Each entry below must be repeated exactly. Leave the pictures out of it.

##### EXTRACTED INFORMATION

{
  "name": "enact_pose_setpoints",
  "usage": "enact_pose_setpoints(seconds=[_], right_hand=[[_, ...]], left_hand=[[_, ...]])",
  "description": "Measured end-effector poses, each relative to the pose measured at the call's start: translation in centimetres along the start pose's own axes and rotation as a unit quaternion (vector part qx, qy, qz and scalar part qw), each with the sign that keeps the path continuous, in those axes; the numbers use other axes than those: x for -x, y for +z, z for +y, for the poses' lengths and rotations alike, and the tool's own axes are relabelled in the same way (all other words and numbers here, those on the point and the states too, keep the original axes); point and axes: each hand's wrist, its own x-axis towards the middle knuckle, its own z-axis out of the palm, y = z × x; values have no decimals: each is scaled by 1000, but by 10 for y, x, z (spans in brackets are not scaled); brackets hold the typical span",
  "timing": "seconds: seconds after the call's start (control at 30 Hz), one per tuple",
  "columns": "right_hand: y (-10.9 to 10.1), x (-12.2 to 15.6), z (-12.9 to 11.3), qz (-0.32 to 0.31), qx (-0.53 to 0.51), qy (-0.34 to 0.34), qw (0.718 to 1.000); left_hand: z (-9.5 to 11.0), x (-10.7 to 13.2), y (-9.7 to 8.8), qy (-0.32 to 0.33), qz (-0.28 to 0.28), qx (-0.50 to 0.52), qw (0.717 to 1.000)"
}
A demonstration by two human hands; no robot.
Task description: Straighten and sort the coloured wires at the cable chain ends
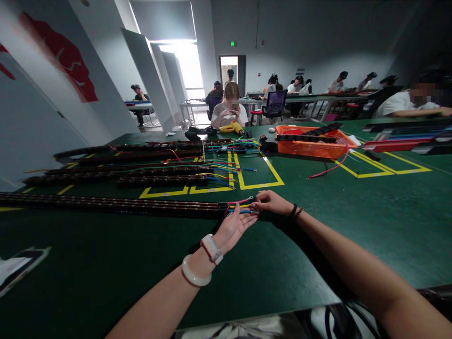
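Note:
A long dark wire harness (116, 203) lies across the green table, with red, yellow and blue wires coming out of its right end. My left hand (233, 228) is palm up under these wires, fingers stretched out and thumb raised beside them. Across its fingers rests the blue wire (243, 211). My right hand (273, 202) is closed in a pinch at the tip of the yellow wire (243, 205), just right of my left fingertips. Above them the red wire (242, 201) ends in a bare metal ring terminal.
More dark harnesses (155, 180) lie behind, among yellow tape outlines (261, 187). Farther back are a yellow heat gun (233, 127) and an orange basket (303, 149). Red and blue strips (406, 141) lie at right. Across the table a person (229, 113) sits.

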Motion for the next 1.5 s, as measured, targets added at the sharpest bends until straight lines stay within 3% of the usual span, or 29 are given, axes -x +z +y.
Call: enact_pose_setpoints(seconds=[0.13, 0.33, 0.47, 0.77, 0.93, 1.03, 1.27, 1.4, 1.5], right_hand=[[7, -3, 9, 36, 11, 65, 997], [11, -7, 11, 84, 103, 58, 989], [11, -7, 8, 95, 104, 61, 988], [-14, 3, -3, 26, -9, 184, 982], [-24, 10, -14, -176, -173, 196, 949], [-21, 10, -17, -241, -202, 207, 927], [-15, 7, -16, -218, -224, 210, 927], [-13, 6, -15, -182, -214, 225, 933], [-10, 6, -15, -172, -200, 240, 934]], left_hand=[[0, 0, 1, 3, 1, -3, 1000], [1, 2, 4, 1, 8, -12, 1000], [2, 2, 7, -2, 16, -18, 1000], [3, 1, 6, -8, 16, 0, 1000], [4, 3, 8, 0, 15, -12, 1000], [4, 4, 9, 3, 8, -16, 1000], [4, 1, 5, -24, 9, -23, 999], [2, 5, 6, -68, -26, -143, 987], [-1, 8, 8, -42, -57, -246, 967]])
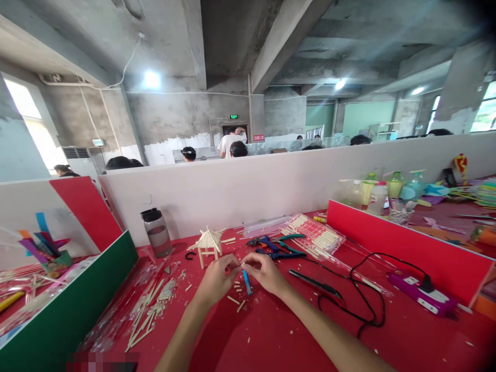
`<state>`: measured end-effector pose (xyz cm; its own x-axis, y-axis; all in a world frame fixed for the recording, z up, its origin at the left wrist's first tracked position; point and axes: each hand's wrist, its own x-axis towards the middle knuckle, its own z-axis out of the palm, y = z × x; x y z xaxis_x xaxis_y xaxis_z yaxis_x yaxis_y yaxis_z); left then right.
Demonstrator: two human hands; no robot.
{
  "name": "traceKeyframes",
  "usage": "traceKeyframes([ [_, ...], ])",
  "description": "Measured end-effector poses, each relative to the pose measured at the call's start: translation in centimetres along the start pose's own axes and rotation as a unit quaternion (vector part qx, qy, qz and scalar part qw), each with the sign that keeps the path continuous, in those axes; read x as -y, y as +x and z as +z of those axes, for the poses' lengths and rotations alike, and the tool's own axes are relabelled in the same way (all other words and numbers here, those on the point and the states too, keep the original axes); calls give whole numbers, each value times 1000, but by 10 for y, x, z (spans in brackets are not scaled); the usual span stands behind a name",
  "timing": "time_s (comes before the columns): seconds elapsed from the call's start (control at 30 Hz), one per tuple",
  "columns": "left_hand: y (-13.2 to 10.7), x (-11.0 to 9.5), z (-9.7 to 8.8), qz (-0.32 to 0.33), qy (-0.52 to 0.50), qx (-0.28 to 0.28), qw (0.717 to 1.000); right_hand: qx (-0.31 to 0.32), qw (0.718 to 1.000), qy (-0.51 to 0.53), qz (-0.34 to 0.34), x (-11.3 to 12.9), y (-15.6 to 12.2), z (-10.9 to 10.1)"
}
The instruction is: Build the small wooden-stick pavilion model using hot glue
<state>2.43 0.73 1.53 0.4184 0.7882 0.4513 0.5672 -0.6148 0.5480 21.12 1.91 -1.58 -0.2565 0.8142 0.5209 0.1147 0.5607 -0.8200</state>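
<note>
Both my hands meet over the red table [271,336]. My left hand [217,279] is closed in a pinch on a small pale piece too small to name. My right hand [265,271] is closed round a thin blue tool [247,282] whose tip points down at the table. Just beyond my left hand stands a small wooden stick pavilion [208,243]. Short stick offcuts [236,302] lie under my hands.
A dark water bottle [156,232] stands back left. Blue pliers and cutters [277,247], a pack of sticks [313,235], a black cable [364,299] and a purple power strip [420,292] lie to the right. Loose sticks [149,310] lie left. Red dividers flank the desk; people sit beyond.
</note>
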Motion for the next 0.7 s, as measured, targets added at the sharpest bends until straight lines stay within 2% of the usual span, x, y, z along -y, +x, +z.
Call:
traceKeyframes([
  [0.27,1,-2,0,-32,-36,9,999,-11,1000,10,21,-1,1,0],
  [0.53,-1,4,-1,-45,-87,45,994,15,997,52,59,-10,2,-2],
  [0.7,1,5,2,-59,-81,45,994,15,996,63,69,-7,3,-2],
])
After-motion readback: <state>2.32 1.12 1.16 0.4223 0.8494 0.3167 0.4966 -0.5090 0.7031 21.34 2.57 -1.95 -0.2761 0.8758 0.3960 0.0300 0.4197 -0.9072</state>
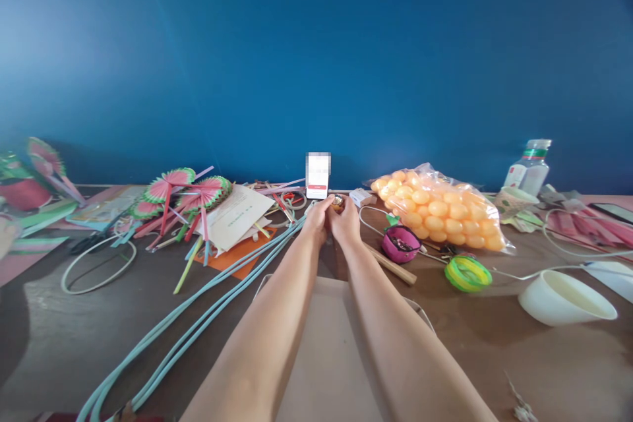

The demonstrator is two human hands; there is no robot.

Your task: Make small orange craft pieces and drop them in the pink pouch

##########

- [EXERCISE SOLUTION]:
{
  "name": "enact_pose_setpoints",
  "usage": "enact_pose_setpoints(seconds=[_], right_hand=[[_, ...]], left_hand=[[_, ...]])",
  "description": "Measured end-effector poses, each relative to the pose measured at the call's start: translation in centimetres along the start pose's own axes and rotation as a unit quaternion (vector part qx, qy, qz and scalar part qw), each with the sign that keeps the path continuous, in those axes; the numbers use other axes than those: x for -x, y for +z, z for +y, for the poses' lengths and rotations alike, and the tool's own axes are relabelled in the same way (all other words and numbers here, those on the point and the states too, keep the original axes); point and axes: each hand's wrist, its own x-axis towards the middle knuckle, its own z-axis out of the palm, y = z × x; values have no decimals: each is scaled by 1000, but by 10 for y, x, z (spans in brackets are not scaled); brackets hold the typical span",
  "timing": "seconds: seconds after the call's start (control at 30 Hz), one per tuple",
  "columns": "right_hand: y (-10.9 to 10.1), x (-12.2 to 15.6), z (-12.9 to 11.3), qz (-0.32 to 0.31), qx (-0.53 to 0.51), qy (-0.34 to 0.34), qw (0.718 to 1.000); left_hand: z (-9.5 to 11.0), x (-10.7 to 13.2), y (-9.7 to 8.8), qy (-0.32 to 0.33), qz (-0.28 to 0.28), qx (-0.50 to 0.52), qw (0.717 to 1.000)"
}
A demonstration by two human hands; no robot.
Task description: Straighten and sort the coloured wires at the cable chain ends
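Note:
A long dark wire harness (116, 203) lies across the green table, with red, yellow and blue wires coming out of its right end. My left hand (233, 228) is palm up under these wires, fingers stretched out and thumb raised beside them. Across its fingers rests the blue wire (243, 211). My right hand (273, 202) is closed in a pinch at the tip of the yellow wire (243, 205), just right of my left fingertips. Above them the red wire (242, 201) ends in a bare metal ring terminal.
More dark harnesses (155, 180) lie behind, among yellow tape outlines (261, 187). Farther back are a yellow heat gun (233, 127) and an orange basket (303, 149). Red and blue strips (406, 141) lie at right. Across the table a person (229, 113) sits.
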
Motion for the next 1.5 s, as measured, targets added at the sharpest bends until straight lines stay within 3% of the usual span, or 29 are given, axes -x +z +y.
Call: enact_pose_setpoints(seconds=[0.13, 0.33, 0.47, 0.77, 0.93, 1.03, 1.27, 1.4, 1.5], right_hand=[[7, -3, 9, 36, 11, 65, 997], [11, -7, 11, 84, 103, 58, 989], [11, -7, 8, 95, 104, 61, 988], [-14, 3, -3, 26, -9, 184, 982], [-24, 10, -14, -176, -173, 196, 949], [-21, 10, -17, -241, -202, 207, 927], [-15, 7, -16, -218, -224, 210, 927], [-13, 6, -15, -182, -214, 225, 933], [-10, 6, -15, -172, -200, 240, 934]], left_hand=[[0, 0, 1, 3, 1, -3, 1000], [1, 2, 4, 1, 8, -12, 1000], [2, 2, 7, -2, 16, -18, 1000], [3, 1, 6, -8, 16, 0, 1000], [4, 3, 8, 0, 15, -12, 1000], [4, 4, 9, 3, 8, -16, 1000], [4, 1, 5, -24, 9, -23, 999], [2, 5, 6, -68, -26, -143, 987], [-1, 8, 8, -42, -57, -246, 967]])
`<state>`: measured end-effector pose (xyz cm; its own x-axis, y-axis; all in a world frame fixed for the recording, z up, its origin at the left wrist's first tracked position; point and axes: each hand's wrist, its own x-axis towards the middle knuckle, its own z-axis out of the palm, y = z × x; x y z xaxis_x xaxis_y xaxis_z yaxis_x yaxis_y yaxis_z); left then right.
Demonstrator: two human hands; no robot.
{
  "name": "traceKeyframes",
  "usage": "traceKeyframes([ [_, ...], ])",
  "description": "Measured end-effector poses, each relative to the pose measured at the call's start: translation in centimetres along the start pose's own axes and rotation as a unit quaternion (vector part qx, qy, qz and scalar part qw), each with the sign that keeps the path continuous, in those axes; read x as -y, y as +x and z as +z of those axes, for the poses' lengths and rotations alike, and the tool's own axes are relabelled in the same way (all other words and numbers here, those on the point and the states too, keep the original axes); calls give whole numbers, each value times 1000, but by 10 for y, x, z (spans in brackets are not scaled); the usual span stands behind a name",
  "timing": "time_s (comes before the columns): seconds elapsed from the call's start (control at 30 Hz), one per tuple",
  "columns": "left_hand: y (-13.2 to 10.7), x (-11.0 to 9.5), z (-9.7 to 8.8), qz (-0.32 to 0.33), qy (-0.52 to 0.50), qx (-0.28 to 0.28), qw (0.717 to 1.000); right_hand: qx (-0.31 to 0.32), qw (0.718 to 1.000), qy (-0.51 to 0.53), qz (-0.34 to 0.34), x (-11.3 to 12.9), y (-15.6 to 12.2), z (-10.9 to 10.1)"
}
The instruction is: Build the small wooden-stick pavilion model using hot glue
<state>2.43 0.73 1.53 0.4184 0.7882 0.4513 0.5672 -0.6148 0.5480 21.12 1.91 -1.58 -0.2565 0.8142 0.5209 0.1147 0.5607 -0.8200</state>
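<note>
Both my hands meet over the red table [271,336]. My left hand [217,279] is closed in a pinch on a small pale piece too small to name. My right hand [265,271] is closed round a thin blue tool [247,282] whose tip points down at the table. Just beyond my left hand stands a small wooden stick pavilion [208,243]. Short stick offcuts [236,302] lie under my hands.
A dark water bottle [156,232] stands back left. Blue pliers and cutters [277,247], a pack of sticks [313,235], a black cable [364,299] and a purple power strip [420,292] lie to the right. Loose sticks [149,310] lie left. Red dividers flank the desk; people sit beyond.
</note>
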Motion for the next 0.7 s, as measured, targets added at the sharpest bends until straight lines stay within 2% of the usual span, x, y, z along -y, +x, +z.
Call:
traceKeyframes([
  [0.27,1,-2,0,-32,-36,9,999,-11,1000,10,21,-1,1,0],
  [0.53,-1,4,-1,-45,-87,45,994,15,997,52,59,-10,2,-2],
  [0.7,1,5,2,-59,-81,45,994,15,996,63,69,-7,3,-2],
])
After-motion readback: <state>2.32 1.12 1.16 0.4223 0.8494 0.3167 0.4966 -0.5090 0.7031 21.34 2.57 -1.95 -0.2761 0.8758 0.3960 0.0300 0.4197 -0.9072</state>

The demonstrator is two human hands; there is no robot.

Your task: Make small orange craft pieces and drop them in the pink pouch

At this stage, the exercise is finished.